◆ Assignment:
Without the images, repeat every line of the listing verbatim.

◆ Stored data:
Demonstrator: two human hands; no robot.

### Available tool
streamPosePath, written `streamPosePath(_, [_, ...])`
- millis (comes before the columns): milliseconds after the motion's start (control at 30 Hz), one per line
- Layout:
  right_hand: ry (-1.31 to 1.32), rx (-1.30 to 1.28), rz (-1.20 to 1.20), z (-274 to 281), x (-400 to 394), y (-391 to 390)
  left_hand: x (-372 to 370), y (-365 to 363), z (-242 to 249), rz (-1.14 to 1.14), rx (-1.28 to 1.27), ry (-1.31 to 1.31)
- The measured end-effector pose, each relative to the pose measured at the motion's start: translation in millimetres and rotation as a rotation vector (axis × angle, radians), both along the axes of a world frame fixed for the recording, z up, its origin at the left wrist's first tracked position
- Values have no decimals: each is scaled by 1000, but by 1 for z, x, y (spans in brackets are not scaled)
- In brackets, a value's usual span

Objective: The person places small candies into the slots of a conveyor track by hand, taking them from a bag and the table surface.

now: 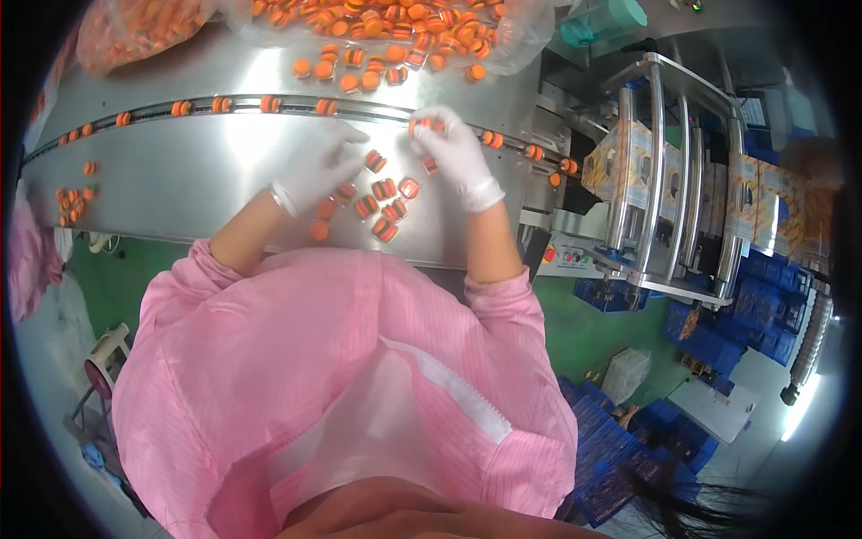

◆ Exercise result:
Demonstrator: two human hands; no robot.

### Available tool
streamPosePath, written `streamPosePath(_, [_, ...])`
- millis (comes before the columns): milliseconds after the motion's start (control at 30 Hz), one per line
- Layout:
  right_hand: ry (-1.31 to 1.32), rx (-1.30 to 1.28), rz (-1.20 to 1.20), z (-274 to 281), x (-400 to 394), y (-391 to 390)
  left_hand: x (-372 to 370), y (-365 to 363), z (-242 to 249), rz (-1.14 to 1.14), rx (-1.28 to 1.27), ry (-1.31 to 1.31)
- The measured end-effector pose, each relative to the pose measured at the motion's start: translation in millimetres and rotation as a rotation vector (axis × angle, radians), both along the axes of a world frame fixed for the recording, z up, its origin at the left wrist's first tracked position
- Values have no decimals: each is scaled by 1000, but by 1 for z, x, y (spans in brackets are not scaled)
- In brackets, a value's usual span

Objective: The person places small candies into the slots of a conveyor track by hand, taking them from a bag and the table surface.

now: 

The requested output is complete.